Visão do Correio

O cuidar precisa ser valorizado

A mulher é submetida a um esforço bem superior ao do homem, que, em média, dispensa 11,7 horas semanais para a casa, enquanto ela dedica 21,3 horas às tarefas domésticas e aos cuidados de familiares

O tema da redação do Exame Nacional do Ensino Médio (Enem) 2023 — Desafios para o enfrentamento da invisibilidade do trabalho de cuidado realizado pela mulher no Brasil — impôs uma reflexão sobre uma realidade que afeta fortemente o universo feminino, mas que, ao longo do tempo, foi naturalizada. A tripla jornada ficou na lista do fato consumado, com todos os danos que representa à saúde física, mental e emocional das mulheres. Ela cuida da casa, dos filhos, do marido e vai para o trabalho, onde exerce sua profissão, garante a própria renda, autonomia financeira e colabora com orçamento doméstico.

A mulher é submetida a um esforço bem superior ao do homem, que, em média, dispensa 11,7 horas semanais para a casa, enquanto ela dedica 21,3 horas às tarefas domésticas e aos cuidados de familiares, segundo a Pesquisa Nacional por Amostra de Domicílio (Pnad) Contínua 2022, do Instituto Brasileiro de Geografia e Estatística (IBGE). Essa jornada diária é bem mais exaustiva, considerando o recorte raça/cor. O estudo mostra que as pretas têm mais tarefas (97,7%), superando as pardas (91,9%) e as brancas (90,5%).

Colocar o problema como tema da redação do Enem foi festejado pela secretária Nacional de Cuidados e Família, do Ministério do Desenvolvimento e Assistência Social, Família e Combate à Fome (MDS), a socióloga Laís Abramo. “É uma realidade para a qual não se presta muita atenção, há uma naturalização de que a tarefa de cuidar das pessoas é algo que compete às mulheres, algo que se entende como uma natureza feminina”, declarou, em entrevista à Agência Brasil.

O equivocado entendimento é, em boa medida, mais um efeito colateral do machismo e forma de retirar dos homens responsabilidades que devem ser compartilhadas. Cuidar dos filhos, dos idosos enfermos, manter limpa a moradia em que todos vivem, entre outras tarefas domésticas, são atividades coletivas — ou pelo menos deveriam ser, uma vez que todos convivem e usufruem do mesmo espaço.

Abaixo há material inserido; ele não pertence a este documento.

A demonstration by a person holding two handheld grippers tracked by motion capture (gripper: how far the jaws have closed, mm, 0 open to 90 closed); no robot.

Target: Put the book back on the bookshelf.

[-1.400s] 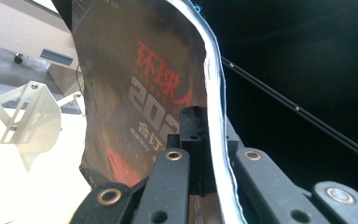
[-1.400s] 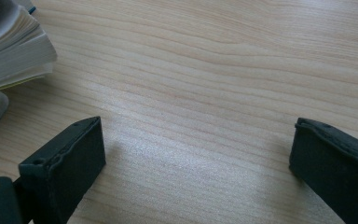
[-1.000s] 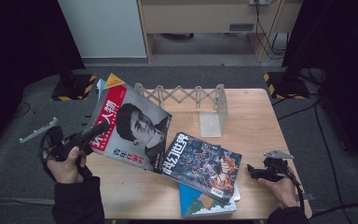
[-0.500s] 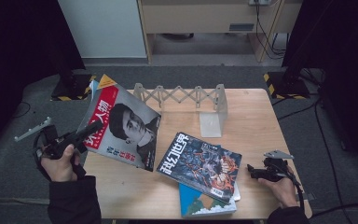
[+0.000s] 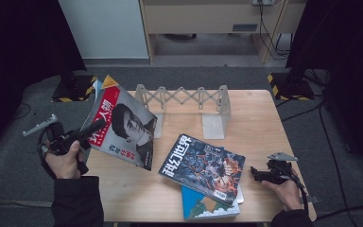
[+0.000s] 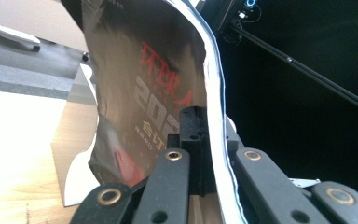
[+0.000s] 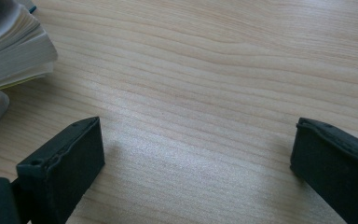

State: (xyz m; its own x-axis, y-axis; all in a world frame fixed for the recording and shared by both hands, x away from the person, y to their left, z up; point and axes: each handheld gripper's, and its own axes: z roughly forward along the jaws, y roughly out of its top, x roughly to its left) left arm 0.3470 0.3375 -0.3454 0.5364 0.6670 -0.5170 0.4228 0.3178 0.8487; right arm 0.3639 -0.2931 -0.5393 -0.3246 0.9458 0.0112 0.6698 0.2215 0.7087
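At the counter's left edge, left tongs (image 5: 94, 126) clenched on the near edge of the glossy red-and-black portrait-cover magazine (image 5: 123, 125). Over the last second it has swung up and leftward, now tilted steeply, its far corner near the pale folding accordion rack (image 5: 184, 97). Judgement: it is being carried to a rack slot. Right tongs (image 5: 257, 174) released, resting on the light wooden counter (image 5: 260, 118), just beside the stack topped by a dark illustrated magazine (image 5: 203, 168).

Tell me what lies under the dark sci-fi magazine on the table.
Under the dark magazine lies a blue-covered book, its near edge and corner sticking out, and a pale edge at its right. Anything further under the stack is covered, resting on the table.
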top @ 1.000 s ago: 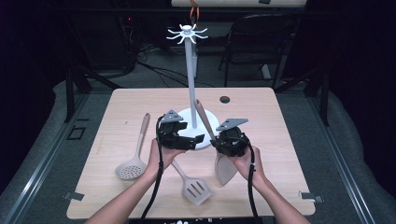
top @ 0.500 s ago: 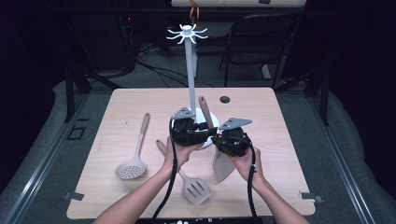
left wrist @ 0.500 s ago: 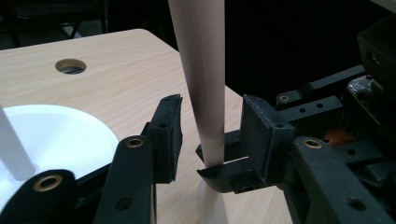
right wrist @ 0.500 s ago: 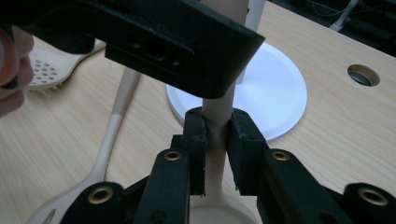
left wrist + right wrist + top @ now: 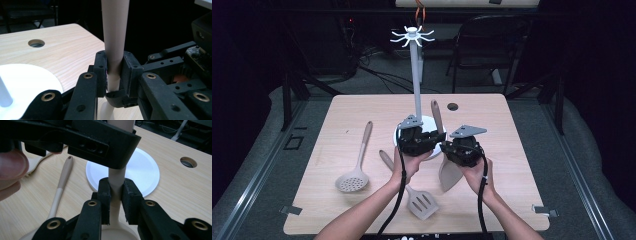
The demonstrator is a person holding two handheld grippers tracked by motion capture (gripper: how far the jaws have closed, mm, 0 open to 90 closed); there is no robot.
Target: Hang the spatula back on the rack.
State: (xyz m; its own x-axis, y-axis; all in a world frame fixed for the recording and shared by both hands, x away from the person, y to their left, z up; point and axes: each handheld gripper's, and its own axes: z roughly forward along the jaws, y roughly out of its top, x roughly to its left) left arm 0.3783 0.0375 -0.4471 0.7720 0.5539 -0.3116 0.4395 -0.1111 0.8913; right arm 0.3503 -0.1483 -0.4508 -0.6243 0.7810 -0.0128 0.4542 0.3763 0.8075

Essa mesma compreensão extrapola o ambiente doméstico e chega aos espaços de trabalho, onde a remuneração das mulheres é sempre inferior à dos homens, mesmo que ambos tenham a mesma formação profissional. Ainda que ela tenha capacitação e experiência superiores à do homem, quase sempre, não é merecedora de uma remuneração maior. Uma das motivações está associada ao próprio cuidar, que poderia comprometer o seu desempenho profissional. Além disso, as profissões associadas ao “cuidar” são as que mais atraem mulheres. Assistência social, psicologia, enfermagem, pedagogia, advocacia, fisioterapia estão entre as favoritas.

O cuidar doméstico, quando não compartilhado, é prejudicial à mulher, que não é remunerada pela sua dedicação. Ela perde a oportunidade de conquistar outros espaços, desenvolver sua capacidade cognitiva e usufruir de uma carreira rentável, o que a torna dependente do companheiro, ou de outro familiar, para suprir suas necessidades pessoais. Isso fortalece o estereótipo de que ela é incapaz. A desconstrução desse modelo preconceituoso passa pela construção de políticas públicas voltadas ao cuidar, como reconhece a secretária Laís Abrama.

O tema motivou debates em vários países, principalmente na América Latina. Em Bogotá, os colombianos experimentam os Quarteirões do Cuidado. São espaços públicos com lavanderias coletivas, cozinhas solidárias e restaurantes populares que amenizam o esforço despendido no trabalho de cuidar. No próximo ano, o governo federal deverá propor marco normativo que reconheça o direito ao cuidado e os direitos de quem cuida. Uma iniciativa importante na esteira que leva à equidade e à paridade de gênero.